The former Chairman of the defunct National Electoral Commission (NEC), Prof. Humphrey Nwosu has said that the current multiple party system was threatening the unity of the country.
Addressing a news briefing in Abuja, Nwosu advocated for a two-party system, saying that it would foster national integration.
He said that if the system was successful in other countries with multiple ethnic groups and cultural differences, it should succeed in Nigeria.
“Wherever you have a multiple party system, you tend to have instability.
“I think with the benefit of hindsight, most Nigerians, I believe, will want two-party structure. It will do away with ethnic, regional, state or primordial parties.
“Until recently, we had 57 political parties. Some of them never exceeded the local government level.
“Some collected government grant; some were sponsored by the bigger parties; the political parties were not national and couldn’t, therefore, contest presidential election.
“During elections, they collect their forms and disappear.
“It makes sense to me from what I have observed in the past 20 years that Nigeria needs a two-party structure for national integration.
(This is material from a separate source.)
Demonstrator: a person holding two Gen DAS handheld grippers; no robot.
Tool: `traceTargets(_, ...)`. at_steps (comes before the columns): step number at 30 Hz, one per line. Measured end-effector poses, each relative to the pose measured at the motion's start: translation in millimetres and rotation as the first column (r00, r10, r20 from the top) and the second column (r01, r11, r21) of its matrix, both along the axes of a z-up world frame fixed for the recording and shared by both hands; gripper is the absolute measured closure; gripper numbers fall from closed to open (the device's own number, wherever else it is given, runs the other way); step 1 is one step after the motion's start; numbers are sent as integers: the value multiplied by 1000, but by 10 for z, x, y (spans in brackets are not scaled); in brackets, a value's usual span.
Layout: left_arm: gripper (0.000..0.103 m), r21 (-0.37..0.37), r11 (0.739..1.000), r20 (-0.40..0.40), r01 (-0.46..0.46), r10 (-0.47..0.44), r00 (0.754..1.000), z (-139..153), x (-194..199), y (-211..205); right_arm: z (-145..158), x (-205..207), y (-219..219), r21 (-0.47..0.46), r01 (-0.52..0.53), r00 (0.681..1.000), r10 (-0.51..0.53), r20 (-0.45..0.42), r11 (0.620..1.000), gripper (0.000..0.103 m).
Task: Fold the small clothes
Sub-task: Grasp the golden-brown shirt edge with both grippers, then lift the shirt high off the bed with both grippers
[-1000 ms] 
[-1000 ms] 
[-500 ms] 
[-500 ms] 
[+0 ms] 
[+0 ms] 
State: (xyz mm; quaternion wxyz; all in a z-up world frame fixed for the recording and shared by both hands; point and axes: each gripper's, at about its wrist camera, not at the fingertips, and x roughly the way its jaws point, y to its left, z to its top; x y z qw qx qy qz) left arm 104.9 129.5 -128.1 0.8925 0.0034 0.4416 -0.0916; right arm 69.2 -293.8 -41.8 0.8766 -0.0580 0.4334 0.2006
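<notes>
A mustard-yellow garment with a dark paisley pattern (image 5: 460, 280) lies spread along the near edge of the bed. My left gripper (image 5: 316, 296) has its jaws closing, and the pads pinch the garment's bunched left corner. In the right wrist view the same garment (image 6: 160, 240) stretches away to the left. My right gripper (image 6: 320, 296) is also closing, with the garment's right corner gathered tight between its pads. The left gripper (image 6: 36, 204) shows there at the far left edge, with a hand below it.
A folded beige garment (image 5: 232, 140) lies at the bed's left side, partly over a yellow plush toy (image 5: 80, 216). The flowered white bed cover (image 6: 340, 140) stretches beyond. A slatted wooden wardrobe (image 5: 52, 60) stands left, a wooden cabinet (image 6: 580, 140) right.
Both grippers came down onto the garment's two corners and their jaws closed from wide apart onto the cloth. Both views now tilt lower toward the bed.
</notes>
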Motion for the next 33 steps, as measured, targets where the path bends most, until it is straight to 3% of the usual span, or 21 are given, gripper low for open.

“Tell me any state now in the federation where the party in power does not control all the local governments: very few.
“But if you have a two-party system with equal strength in resource and membership, then there is the likelihood that democracy will thrive, rather than having a dominant party system.’’
Nwosu, a retired professor of Political Science at the University of Nigeria, Nsukka, was appointed NEC Chairman in 1989.
He held that position until 1993, when the June 12 Presidential Elections, adjudged the freest in the country, was annulled by former military president, Ibrahim Babangida.
NAN also recalls that a two-party system existed while Nwosu was the NEC chairman.
They were the Social Democratic Party (SDP) and the National Republican Convention (NRC), with the late Chief Moshood Abiola and Alhaji Bashir Tofa as their presidential candidates respectively.